What needs to be done: The lines from the start of the data through the line with "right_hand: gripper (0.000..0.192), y" are to be returned verbatim; all later lines are to be omitted.

========

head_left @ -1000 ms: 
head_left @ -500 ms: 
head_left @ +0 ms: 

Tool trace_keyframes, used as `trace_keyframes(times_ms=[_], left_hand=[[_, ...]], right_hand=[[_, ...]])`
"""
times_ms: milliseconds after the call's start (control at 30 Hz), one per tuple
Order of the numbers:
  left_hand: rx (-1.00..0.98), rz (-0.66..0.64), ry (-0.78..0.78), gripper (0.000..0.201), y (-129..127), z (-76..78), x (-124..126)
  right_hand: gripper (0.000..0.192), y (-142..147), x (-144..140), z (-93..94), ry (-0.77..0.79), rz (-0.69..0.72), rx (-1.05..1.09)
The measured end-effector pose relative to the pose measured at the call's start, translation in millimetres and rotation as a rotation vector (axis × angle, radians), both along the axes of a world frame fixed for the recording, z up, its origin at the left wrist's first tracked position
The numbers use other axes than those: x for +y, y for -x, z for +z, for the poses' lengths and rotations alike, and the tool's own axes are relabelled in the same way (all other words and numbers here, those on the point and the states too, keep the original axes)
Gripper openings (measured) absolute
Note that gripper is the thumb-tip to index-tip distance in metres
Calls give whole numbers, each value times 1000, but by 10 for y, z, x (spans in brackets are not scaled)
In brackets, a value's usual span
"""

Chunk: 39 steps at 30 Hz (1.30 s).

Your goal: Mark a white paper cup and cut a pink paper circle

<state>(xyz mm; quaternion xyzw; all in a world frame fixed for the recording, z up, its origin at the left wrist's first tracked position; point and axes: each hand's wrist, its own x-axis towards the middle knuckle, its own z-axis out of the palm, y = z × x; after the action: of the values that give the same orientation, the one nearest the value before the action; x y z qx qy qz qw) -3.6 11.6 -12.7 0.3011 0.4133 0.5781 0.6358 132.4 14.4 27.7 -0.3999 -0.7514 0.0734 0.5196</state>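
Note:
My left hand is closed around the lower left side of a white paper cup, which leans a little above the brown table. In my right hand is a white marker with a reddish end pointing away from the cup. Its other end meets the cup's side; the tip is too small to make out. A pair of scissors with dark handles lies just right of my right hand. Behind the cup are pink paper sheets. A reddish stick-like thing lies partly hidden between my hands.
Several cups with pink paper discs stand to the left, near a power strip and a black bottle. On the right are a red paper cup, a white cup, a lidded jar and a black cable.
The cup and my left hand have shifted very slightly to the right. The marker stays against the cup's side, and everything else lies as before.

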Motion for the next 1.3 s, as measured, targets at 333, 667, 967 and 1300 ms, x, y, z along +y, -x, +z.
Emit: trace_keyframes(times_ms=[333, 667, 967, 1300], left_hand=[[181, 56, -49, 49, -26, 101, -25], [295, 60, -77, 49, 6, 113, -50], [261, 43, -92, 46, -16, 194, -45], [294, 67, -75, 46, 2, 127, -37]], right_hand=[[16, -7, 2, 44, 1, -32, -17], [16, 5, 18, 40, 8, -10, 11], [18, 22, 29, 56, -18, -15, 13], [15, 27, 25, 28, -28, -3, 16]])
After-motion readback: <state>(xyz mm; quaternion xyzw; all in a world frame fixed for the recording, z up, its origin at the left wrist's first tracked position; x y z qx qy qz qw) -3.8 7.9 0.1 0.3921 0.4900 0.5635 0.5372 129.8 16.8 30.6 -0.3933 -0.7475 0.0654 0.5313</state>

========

Solution to the exercise:
head_left @ -1000 ms: 
head_left @ -500 ms: 
head_left @ +0 ms: 

Tool trace_keyframes, used as `trace_keyframes(times_ms=[_], left_hand=[[_, ...]], right_hand=[[_, ...]])`
"""
times_ms: milliseconds after the call's start (control at 30 Hz), one per tuple
Order of the numbers:
  left_hand: rx (-1.00..0.98), rz (-0.66..0.64), ry (-0.78..0.78), gripper (0.000..0.201), y (-129..127), z (-76..78), x (-124..126)
  right_hand: gripper (0.000..0.192), y (-142..147), x (-144..140), z (-93..94), ry (-0.77..0.79), rz (-0.69..0.72), rx (-1.05..1.09)

This finishes the answer to the exercise.